-- Opening Marker --

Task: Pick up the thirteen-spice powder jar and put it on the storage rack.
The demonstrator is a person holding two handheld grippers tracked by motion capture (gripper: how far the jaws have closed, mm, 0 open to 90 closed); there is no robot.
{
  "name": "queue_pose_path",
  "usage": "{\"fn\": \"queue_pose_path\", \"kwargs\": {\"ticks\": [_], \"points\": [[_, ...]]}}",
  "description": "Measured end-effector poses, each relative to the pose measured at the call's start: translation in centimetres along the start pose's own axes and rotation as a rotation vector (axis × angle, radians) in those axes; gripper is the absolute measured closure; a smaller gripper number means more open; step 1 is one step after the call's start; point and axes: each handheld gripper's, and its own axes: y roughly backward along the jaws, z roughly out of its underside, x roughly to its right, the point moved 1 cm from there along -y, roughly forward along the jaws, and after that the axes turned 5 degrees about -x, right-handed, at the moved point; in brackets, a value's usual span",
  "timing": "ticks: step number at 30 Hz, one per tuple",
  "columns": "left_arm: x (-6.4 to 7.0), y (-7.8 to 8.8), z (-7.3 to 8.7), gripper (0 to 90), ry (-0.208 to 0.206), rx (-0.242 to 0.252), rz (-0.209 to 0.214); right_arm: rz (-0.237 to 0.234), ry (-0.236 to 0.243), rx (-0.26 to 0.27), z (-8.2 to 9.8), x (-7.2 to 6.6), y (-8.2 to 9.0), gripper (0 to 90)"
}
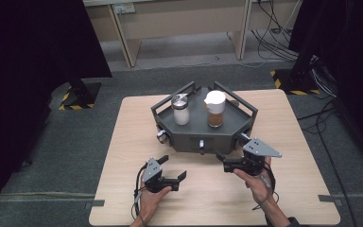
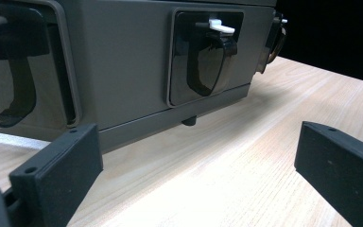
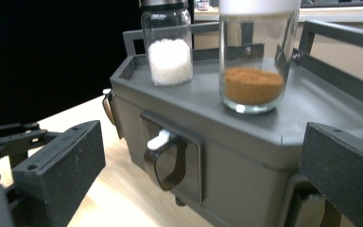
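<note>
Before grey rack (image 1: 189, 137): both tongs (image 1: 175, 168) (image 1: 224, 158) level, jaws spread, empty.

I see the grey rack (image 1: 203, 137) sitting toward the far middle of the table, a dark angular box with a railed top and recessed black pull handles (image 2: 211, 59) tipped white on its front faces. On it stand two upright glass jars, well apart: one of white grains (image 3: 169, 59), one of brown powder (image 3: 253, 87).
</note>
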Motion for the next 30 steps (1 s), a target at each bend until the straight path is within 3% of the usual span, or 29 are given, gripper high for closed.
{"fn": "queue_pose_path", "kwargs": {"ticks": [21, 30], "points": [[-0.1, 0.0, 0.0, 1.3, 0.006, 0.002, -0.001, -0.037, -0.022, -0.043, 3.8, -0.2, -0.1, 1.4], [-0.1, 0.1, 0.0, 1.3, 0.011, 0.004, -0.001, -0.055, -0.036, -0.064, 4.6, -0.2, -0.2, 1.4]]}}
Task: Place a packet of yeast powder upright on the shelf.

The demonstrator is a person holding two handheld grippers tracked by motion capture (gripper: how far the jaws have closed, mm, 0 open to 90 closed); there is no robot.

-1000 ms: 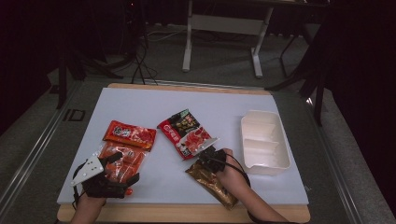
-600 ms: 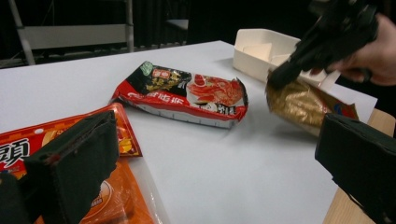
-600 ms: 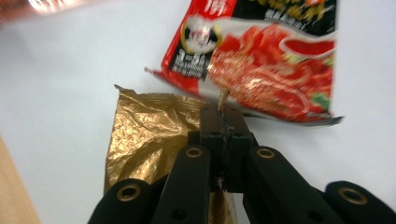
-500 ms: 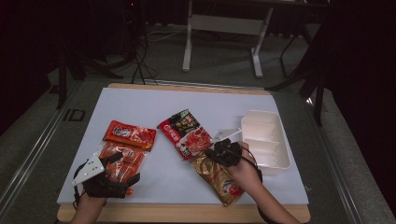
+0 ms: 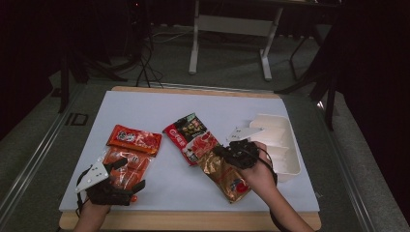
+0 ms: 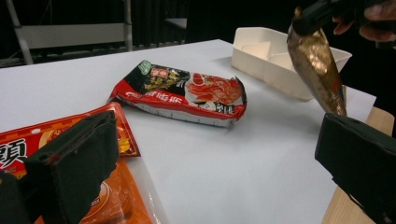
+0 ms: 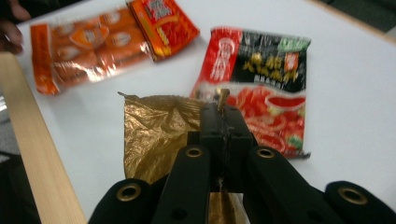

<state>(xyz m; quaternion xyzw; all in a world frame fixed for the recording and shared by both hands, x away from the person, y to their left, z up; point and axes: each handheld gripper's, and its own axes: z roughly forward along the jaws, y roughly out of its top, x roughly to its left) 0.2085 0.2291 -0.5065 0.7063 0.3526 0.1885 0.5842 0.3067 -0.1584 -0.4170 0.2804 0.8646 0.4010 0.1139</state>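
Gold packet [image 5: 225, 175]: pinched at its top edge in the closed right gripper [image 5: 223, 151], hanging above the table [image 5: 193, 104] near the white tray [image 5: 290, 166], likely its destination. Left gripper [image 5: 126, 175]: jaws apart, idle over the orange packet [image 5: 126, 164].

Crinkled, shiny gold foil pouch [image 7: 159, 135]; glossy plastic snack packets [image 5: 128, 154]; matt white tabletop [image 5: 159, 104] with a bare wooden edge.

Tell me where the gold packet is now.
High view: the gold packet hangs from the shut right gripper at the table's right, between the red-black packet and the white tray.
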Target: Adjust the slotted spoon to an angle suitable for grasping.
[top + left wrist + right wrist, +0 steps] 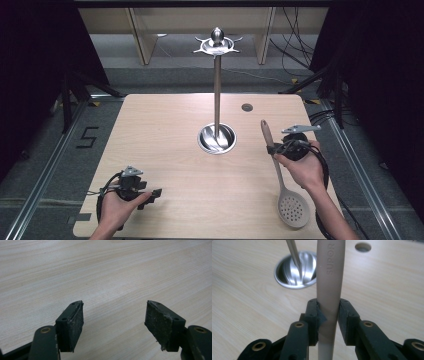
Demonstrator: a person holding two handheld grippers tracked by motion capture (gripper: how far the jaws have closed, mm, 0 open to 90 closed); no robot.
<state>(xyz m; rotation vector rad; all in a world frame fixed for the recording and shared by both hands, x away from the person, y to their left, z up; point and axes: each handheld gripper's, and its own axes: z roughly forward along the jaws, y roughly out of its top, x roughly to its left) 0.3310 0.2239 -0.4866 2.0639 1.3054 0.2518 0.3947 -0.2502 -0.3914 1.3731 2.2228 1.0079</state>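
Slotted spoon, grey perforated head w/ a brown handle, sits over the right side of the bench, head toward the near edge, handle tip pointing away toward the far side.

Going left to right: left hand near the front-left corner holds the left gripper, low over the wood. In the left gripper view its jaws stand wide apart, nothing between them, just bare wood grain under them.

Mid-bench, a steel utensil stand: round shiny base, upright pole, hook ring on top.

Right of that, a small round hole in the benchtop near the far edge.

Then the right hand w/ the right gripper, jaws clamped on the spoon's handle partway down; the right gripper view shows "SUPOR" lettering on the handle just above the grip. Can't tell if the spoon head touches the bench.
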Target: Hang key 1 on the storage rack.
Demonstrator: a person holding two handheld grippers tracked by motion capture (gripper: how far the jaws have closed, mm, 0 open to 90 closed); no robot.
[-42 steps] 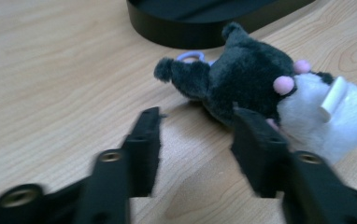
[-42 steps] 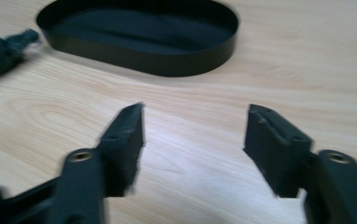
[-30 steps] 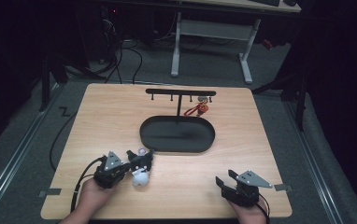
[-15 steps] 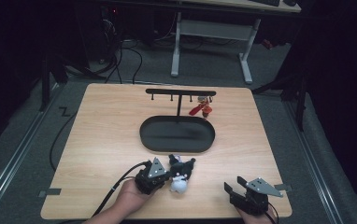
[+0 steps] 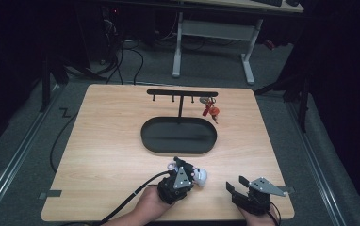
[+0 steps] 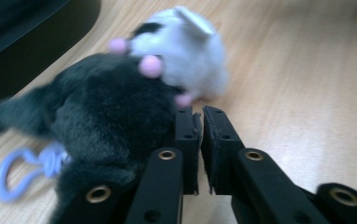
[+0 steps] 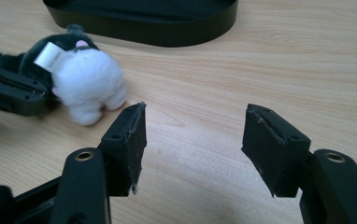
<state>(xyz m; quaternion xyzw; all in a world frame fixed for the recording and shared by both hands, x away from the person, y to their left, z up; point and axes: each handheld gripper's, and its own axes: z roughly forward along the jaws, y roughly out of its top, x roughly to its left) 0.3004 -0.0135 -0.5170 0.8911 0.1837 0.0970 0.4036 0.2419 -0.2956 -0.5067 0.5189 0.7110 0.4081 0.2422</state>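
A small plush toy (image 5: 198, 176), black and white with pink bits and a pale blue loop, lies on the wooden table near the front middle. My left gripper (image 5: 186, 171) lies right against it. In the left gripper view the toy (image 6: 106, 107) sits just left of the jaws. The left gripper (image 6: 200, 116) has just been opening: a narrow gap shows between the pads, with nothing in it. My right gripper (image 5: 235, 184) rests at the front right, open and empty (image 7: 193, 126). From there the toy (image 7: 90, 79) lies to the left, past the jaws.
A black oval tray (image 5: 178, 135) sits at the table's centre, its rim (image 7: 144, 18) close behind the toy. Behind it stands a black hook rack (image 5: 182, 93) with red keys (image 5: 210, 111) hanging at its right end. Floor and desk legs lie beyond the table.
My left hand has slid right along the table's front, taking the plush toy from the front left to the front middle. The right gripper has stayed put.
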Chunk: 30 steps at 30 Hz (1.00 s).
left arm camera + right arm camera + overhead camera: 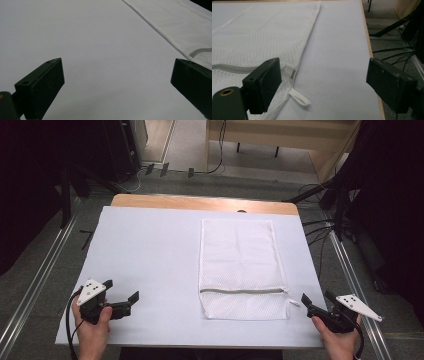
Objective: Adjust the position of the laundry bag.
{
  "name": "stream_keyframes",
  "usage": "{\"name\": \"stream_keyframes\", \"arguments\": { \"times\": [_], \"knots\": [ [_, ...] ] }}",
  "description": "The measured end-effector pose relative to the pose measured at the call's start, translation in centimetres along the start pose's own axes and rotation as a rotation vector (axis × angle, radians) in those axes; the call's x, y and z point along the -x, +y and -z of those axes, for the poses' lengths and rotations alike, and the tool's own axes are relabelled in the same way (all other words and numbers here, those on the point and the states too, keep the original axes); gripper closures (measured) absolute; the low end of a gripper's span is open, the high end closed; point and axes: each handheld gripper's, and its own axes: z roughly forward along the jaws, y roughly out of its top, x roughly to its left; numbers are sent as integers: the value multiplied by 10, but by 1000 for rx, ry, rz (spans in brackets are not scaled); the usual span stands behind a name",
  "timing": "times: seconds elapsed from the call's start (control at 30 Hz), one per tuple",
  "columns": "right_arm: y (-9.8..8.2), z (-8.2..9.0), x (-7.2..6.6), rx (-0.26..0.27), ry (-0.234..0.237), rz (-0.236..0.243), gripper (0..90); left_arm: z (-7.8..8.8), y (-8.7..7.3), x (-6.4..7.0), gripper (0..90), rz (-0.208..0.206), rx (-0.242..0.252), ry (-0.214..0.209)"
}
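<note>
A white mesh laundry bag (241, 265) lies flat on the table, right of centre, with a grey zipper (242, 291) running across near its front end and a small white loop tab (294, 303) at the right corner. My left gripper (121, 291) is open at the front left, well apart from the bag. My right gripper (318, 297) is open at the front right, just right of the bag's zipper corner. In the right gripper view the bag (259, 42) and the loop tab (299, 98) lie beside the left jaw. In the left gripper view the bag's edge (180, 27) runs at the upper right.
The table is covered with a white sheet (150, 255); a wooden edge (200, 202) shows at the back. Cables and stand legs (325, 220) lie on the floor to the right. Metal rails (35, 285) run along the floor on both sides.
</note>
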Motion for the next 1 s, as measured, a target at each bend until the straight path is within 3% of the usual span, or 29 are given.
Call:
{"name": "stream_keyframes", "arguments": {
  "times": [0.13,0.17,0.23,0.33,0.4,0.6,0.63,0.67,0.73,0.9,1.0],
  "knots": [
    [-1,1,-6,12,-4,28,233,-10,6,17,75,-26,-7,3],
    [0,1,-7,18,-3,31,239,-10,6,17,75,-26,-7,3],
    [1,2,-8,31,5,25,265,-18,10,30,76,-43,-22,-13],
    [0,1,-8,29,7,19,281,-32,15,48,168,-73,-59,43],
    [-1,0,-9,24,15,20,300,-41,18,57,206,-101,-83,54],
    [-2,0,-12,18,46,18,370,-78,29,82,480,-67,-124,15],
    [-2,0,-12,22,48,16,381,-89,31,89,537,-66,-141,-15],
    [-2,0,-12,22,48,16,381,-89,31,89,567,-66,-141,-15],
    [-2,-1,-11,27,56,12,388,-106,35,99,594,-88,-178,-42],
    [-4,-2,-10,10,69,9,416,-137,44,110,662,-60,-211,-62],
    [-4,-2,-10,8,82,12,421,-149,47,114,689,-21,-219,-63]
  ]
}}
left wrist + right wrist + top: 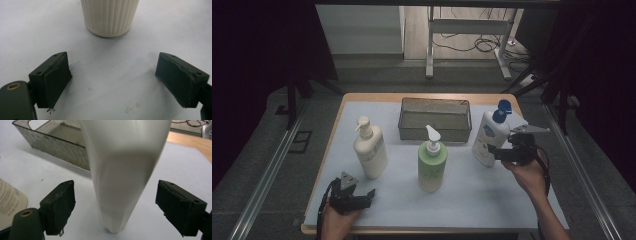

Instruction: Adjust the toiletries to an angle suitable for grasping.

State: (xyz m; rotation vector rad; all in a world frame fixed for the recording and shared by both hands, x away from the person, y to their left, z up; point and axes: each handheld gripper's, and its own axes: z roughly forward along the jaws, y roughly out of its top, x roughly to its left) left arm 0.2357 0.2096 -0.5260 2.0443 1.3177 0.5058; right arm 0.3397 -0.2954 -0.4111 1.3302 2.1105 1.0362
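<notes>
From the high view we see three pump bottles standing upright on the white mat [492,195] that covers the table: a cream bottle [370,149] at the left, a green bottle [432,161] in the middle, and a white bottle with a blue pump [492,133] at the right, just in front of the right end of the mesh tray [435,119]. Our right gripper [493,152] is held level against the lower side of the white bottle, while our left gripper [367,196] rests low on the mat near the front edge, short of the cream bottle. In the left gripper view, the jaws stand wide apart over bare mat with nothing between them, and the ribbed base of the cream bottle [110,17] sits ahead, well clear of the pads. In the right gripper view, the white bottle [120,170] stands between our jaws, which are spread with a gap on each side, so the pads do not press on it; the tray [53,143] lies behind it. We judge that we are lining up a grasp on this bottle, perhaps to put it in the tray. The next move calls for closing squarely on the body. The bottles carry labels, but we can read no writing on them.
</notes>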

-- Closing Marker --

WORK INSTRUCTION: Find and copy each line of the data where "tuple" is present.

ANSWER SECTION:
  "timing": "ticks: step number at 30 Hz, one per tuple",
  "timing": "times: seconds elapsed from the call's start (control at 30 Hz), one per tuple",

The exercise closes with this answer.